__Exercise objective__:
What you need to produce from the material below is an exact transcription of the lines from the one with "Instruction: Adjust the" through the one with "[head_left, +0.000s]", both included, and no other line.

__Records to process__:
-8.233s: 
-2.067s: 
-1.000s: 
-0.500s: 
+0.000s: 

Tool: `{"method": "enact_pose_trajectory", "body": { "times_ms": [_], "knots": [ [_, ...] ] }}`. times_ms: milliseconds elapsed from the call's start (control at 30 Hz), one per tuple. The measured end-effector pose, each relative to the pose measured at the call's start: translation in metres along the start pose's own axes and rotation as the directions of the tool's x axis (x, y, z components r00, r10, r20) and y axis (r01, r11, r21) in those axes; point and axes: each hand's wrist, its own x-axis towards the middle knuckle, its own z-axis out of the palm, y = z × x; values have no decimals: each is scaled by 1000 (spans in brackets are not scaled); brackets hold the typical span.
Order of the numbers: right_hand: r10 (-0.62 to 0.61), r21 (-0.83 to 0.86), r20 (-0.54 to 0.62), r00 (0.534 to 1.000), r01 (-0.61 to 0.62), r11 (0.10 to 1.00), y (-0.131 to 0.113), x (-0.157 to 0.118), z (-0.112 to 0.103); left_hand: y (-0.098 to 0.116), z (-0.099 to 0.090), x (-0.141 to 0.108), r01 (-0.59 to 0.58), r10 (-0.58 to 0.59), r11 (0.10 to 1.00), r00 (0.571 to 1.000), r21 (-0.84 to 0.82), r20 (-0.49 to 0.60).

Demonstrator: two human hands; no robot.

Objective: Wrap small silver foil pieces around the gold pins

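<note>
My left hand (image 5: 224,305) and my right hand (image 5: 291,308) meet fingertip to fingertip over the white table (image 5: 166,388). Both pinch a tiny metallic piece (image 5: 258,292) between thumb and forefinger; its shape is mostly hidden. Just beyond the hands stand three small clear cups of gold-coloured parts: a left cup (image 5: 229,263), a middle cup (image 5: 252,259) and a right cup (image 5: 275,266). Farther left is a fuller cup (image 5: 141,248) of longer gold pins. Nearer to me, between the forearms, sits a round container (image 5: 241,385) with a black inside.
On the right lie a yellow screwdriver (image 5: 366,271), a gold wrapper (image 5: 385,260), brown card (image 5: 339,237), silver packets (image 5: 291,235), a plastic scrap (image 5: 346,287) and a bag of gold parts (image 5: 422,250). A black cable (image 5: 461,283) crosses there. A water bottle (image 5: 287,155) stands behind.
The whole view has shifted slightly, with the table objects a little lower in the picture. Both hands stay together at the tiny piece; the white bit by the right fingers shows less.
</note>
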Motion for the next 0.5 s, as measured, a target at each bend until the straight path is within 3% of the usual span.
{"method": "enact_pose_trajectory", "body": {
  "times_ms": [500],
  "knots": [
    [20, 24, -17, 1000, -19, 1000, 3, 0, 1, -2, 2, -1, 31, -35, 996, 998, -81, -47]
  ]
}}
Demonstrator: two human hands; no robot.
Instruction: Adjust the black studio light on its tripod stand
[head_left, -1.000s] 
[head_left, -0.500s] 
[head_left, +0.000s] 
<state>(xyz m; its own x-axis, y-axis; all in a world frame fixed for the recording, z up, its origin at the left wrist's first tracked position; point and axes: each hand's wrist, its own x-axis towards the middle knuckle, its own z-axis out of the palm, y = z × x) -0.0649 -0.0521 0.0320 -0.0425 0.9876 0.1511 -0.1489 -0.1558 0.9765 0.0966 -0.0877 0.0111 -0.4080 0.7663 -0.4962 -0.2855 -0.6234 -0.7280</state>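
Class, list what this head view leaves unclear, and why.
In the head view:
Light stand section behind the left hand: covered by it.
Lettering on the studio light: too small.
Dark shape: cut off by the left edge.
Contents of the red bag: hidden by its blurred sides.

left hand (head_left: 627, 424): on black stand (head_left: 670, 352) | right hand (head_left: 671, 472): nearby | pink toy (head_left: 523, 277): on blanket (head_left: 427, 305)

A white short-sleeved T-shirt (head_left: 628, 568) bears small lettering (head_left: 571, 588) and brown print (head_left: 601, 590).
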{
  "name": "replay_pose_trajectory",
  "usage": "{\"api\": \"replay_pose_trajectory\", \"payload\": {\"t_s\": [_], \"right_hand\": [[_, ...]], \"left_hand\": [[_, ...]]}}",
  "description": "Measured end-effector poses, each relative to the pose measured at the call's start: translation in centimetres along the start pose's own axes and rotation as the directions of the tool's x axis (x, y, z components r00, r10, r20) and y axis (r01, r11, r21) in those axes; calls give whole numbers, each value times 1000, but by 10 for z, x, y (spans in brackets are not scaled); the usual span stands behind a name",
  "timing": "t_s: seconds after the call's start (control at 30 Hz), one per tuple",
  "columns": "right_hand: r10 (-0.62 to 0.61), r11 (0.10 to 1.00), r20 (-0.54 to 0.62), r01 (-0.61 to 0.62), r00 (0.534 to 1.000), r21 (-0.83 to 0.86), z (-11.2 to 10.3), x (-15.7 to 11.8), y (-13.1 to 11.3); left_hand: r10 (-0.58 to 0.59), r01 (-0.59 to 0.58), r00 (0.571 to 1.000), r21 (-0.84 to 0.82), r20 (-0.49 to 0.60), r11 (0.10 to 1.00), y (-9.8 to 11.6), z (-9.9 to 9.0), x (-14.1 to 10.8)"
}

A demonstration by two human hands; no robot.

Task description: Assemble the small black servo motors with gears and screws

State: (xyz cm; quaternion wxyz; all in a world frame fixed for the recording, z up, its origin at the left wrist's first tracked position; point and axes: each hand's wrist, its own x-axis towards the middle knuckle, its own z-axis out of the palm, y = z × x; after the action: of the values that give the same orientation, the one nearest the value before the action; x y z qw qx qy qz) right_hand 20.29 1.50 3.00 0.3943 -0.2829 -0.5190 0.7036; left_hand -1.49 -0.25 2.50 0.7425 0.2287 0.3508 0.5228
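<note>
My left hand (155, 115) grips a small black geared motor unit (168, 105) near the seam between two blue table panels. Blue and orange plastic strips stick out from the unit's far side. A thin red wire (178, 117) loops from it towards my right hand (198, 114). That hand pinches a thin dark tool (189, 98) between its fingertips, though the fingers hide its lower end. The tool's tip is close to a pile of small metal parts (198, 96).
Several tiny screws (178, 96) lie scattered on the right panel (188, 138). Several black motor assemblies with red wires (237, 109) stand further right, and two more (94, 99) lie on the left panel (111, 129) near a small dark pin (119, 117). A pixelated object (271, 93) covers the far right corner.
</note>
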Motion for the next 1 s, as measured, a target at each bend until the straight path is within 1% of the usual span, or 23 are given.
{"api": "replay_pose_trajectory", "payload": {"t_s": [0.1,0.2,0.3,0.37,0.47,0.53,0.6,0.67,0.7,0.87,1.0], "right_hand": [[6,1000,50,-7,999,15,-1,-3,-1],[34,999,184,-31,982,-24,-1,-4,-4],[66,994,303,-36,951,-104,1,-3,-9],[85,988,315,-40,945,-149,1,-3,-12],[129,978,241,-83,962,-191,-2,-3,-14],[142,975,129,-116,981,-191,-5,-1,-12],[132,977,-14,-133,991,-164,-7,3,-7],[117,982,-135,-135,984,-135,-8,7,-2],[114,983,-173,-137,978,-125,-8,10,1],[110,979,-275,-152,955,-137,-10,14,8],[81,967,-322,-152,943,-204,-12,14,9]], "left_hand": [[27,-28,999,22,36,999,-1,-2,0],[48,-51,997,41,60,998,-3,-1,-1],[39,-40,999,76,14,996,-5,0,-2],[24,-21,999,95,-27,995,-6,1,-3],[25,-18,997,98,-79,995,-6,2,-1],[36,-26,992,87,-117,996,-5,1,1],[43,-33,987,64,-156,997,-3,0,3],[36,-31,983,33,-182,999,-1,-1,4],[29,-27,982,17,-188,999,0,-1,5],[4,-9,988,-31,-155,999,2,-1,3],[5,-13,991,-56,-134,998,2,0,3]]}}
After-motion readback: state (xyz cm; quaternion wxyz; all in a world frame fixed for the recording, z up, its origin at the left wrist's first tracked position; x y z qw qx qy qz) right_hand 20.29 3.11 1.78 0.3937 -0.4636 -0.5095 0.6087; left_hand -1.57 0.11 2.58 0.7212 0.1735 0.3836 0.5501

__Output of the task__:
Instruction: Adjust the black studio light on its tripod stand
[head_left, -1.000s] 
[head_left, -0.500s] 
[head_left, +0.000s] 

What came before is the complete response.